§ **EXERCISE DIRECTIONS**:
Only lines holding the word "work" should be copied from the material.

§ **DATA SUPPLIED**:
*** Begin section ***
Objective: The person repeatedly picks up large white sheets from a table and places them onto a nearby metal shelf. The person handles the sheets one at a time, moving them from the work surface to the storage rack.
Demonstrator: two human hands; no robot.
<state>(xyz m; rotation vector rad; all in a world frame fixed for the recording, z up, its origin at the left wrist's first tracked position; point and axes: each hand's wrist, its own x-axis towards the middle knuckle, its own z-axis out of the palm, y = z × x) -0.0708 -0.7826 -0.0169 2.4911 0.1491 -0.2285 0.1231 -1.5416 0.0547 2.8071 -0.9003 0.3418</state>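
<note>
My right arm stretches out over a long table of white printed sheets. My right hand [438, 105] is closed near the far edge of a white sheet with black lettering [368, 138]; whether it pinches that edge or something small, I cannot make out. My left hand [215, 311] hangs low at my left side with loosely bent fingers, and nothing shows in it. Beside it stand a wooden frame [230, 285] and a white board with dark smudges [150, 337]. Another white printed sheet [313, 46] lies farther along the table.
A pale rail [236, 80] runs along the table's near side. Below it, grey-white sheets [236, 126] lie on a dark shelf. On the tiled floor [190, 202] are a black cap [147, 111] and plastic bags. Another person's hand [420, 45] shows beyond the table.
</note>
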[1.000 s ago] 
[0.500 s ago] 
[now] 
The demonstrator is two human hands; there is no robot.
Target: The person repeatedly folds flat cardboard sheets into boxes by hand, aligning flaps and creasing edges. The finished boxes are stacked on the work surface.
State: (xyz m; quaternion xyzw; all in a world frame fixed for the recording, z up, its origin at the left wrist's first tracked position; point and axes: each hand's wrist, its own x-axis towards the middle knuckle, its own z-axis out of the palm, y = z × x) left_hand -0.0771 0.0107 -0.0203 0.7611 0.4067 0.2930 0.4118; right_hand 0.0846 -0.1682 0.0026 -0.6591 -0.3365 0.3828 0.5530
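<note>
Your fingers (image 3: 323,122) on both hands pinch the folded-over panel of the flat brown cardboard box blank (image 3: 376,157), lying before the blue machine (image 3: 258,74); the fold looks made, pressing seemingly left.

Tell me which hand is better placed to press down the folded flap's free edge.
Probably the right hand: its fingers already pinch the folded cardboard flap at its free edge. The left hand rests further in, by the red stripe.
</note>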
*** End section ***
§ **SOLUTION TO THIS TASK**:
Objective: The person repeatedly picks up large white sheets from a table and places them onto a nearby metal shelf. The person handles the sheets one at a time, moving them from the work surface to the storage rack.
Target: The person repeatedly folds flat cardboard sheets into boxes by hand, aligning flaps and creasing edges. The finished boxes are stacked on the work surface.

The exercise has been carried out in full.